Rumble Tumble
- Limited Subterranean Press cover
- Author: Joe R. Lansdale
- Cover artist: Gail Cross
- Language: English
- Series: Hap and Leonard
- Genre: Mystery/suspense
- Publisher: Subterranean Press, Mysterious Press, Vintage Crime/Black Lizard
- Publication date: 1998
- Publication place: United States
- Media type: Print (Hardcover, Trade paperback)
- Pages: 229
- ISBN: 0-9649890-9-3
- Preceded by: Bad Chili (1997)
- Followed by: Veil's Visit: a Taste of Hap and Leonard (1999)

= Rumble Tumble =

1998 novel by Joe R. Lansdale

Rumble Tumble is a 1998 suspense crime novel written by American author Joe R. Lansdale. It is the fifth in the series of his Hap and Leonard mysteries. According to WorldCat, it is held in 573 libraries.

==Plot summary==
The story centers around Hap's girlfriend Brett's daughter Tillie, who has spent the majority of her adult life as a prostitute, and is suffering abuse at the hands of her pimp.

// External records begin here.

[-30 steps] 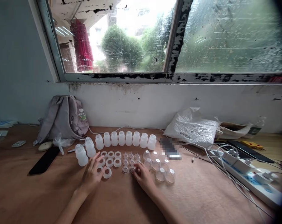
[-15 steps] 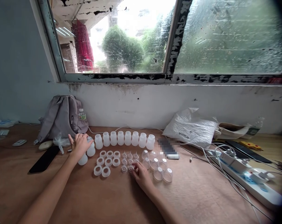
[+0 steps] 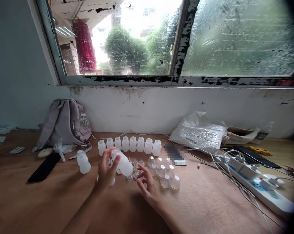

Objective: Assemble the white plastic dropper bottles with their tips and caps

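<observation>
My left hand (image 3: 106, 170) is closed around the neck of a frosted baby bottle (image 3: 125, 165), raised above the table and tilted with its base toward the lower right. My right hand (image 3: 148, 186) hovers just right of that base, fingers apart and slightly curled, apparently holding nothing. Beneath and between the hands lie clear bottle nipples (image 3: 135, 163), partly covered. The white screw rings (image 3: 112, 182) are mostly hidden by my left hand and the bottle. Several dome-shaped clear caps (image 3: 165, 181) sit to the right of my right hand.
A row of frosted bottles (image 3: 133, 144) stands behind; another bottle (image 3: 83, 163) stands at left. Farther left are a black phone (image 3: 43, 168) and a grey backpack (image 3: 61, 125). To the right lie a silver plastic bag (image 3: 200, 133), cables and a white power strip (image 3: 271, 191).
My left hand has picked up a bottle from the left and carried it right, over the rings and nipples. My right hand has lifted slightly off the nipples, its fingers spreading.
</observation>
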### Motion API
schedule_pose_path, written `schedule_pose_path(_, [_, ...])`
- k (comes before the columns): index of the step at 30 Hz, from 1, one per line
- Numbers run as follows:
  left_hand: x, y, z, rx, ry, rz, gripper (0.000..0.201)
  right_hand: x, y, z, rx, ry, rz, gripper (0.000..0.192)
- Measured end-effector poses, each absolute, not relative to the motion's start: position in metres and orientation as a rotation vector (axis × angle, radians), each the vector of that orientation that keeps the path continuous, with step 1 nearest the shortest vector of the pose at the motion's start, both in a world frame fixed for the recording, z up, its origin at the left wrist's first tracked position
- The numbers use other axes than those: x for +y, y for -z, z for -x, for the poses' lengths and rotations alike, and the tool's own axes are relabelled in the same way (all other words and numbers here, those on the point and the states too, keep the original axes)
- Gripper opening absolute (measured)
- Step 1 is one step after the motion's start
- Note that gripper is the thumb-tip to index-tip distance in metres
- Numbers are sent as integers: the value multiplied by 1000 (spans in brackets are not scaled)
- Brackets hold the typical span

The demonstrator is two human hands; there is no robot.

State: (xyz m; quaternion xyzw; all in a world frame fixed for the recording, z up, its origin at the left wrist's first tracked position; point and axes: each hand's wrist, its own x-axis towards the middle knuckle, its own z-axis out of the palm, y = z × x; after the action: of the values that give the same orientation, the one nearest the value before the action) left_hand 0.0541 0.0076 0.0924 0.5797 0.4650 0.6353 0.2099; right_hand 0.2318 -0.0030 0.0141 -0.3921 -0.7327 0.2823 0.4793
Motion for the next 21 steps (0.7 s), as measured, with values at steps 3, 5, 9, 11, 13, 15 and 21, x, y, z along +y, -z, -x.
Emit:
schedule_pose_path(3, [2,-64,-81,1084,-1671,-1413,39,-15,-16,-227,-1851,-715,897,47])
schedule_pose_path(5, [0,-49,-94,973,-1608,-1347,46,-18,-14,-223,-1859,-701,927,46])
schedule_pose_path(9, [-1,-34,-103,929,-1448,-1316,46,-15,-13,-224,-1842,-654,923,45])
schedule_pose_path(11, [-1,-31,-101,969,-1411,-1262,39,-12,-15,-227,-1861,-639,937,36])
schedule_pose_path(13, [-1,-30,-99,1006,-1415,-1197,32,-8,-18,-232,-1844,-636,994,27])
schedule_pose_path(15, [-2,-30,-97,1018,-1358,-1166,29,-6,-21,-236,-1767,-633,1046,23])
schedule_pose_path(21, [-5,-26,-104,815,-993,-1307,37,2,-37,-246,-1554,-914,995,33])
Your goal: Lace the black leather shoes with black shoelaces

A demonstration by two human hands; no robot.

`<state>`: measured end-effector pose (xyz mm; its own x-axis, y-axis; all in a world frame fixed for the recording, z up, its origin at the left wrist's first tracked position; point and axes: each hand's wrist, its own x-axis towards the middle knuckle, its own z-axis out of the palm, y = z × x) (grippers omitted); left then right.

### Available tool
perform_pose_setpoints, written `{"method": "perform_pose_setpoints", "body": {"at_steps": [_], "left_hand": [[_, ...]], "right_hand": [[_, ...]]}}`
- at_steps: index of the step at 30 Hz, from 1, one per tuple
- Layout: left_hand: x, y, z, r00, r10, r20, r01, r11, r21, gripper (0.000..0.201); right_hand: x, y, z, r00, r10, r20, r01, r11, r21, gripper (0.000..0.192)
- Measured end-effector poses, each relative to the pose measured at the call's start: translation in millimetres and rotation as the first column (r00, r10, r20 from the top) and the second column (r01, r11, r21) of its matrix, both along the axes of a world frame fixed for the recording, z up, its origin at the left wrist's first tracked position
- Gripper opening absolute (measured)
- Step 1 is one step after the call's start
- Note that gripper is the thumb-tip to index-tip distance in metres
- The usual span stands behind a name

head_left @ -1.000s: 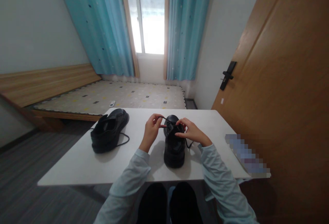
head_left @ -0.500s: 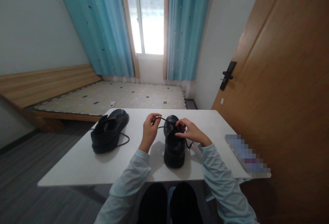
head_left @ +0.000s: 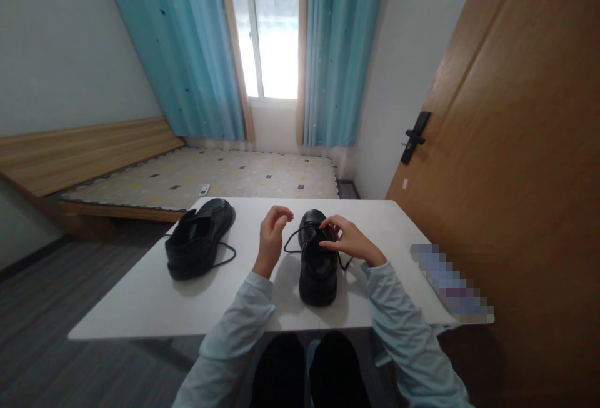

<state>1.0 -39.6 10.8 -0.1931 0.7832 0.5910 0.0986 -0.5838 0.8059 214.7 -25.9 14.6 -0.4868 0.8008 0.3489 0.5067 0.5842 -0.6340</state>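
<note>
A black lace-up shoe (head_left: 319, 286) stands on the white table in front of me, its toe pointing away. My right hand (head_left: 347, 239) is at the shoe's opening, thumb and index finger around the edge of its upper near the tongue; just what lies between the fingertips is partly hidden. To the left of the shoe, my left hand (head_left: 272, 239) is raised with curved fingers, thumb and index apart and nothing between them. A loop of black shoelace (head_left: 287, 247) hangs from the shoe's left side, close to that hand. More lace shows beneath my right hand.
A second black shoe (head_left: 197, 242) sits at the table's left, its lace curling out on the right. The white table (head_left: 140, 308) has a blurred flat item (head_left: 450, 286) at its right edge. Beyond are a bed (head_left: 244, 174) and a wooden door (head_left: 515, 164).
My left hand has let go of the shoelace, which has dropped from its fingertips into a loop beside the shoe. My right hand has stayed in place at the shoe.
</note>
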Motion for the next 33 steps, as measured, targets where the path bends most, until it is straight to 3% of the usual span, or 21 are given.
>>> {"method": "perform_pose_setpoints", "body": {"at_steps": [5, 9, 14, 20, 33], "left_hand": [[5, 3, -1.7, 0.987, -0.084, -0.139, 0.060, 0.984, -0.166, 0.021], [6, 4, -5.8, 0.975, -0.078, -0.207, 0.033, 0.977, -0.212, 0.021], [5, 4, -6.8, 0.964, -0.060, -0.261, -0.015, 0.961, -0.276, 0.019], [3, 7, -11.3, 0.885, -0.025, -0.464, -0.051, 0.987, -0.150, 0.014], [6, 7, -16.4, 0.862, -0.145, -0.485, 0.049, 0.977, -0.207, 0.034]], "right_hand": [[-3, 0, 1.0, 0.989, -0.085, -0.119, 0.075, 0.993, -0.087, 0.029], [-3, 5, -1.9, 0.949, -0.221, -0.227, 0.181, 0.966, -0.184, 0.024], [-1, 8, -4.6, 0.954, -0.260, -0.151, 0.238, 0.960, -0.147, 0.014], [-2, 12, -10.6, 0.962, -0.240, -0.133, 0.223, 0.966, -0.133, 0.011], [1, 13, -10.6, 0.959, -0.248, -0.138, 0.227, 0.962, -0.151, 0.012]]}}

Hap and Leonard attempt to rescue her, and come into conflict with the Dixie Mafia as a result. The two protagonists end up traveling from Oklahoma to the Mexican border, with much violence taking place along with way.

==Editions==
This book was initially published as a limited edition by Subterranean Press and then as a trade hardcover by Mysterious Press. Both of these editions are out of print. Vintage Crime/Black Lizard published a trade paperback in 2009.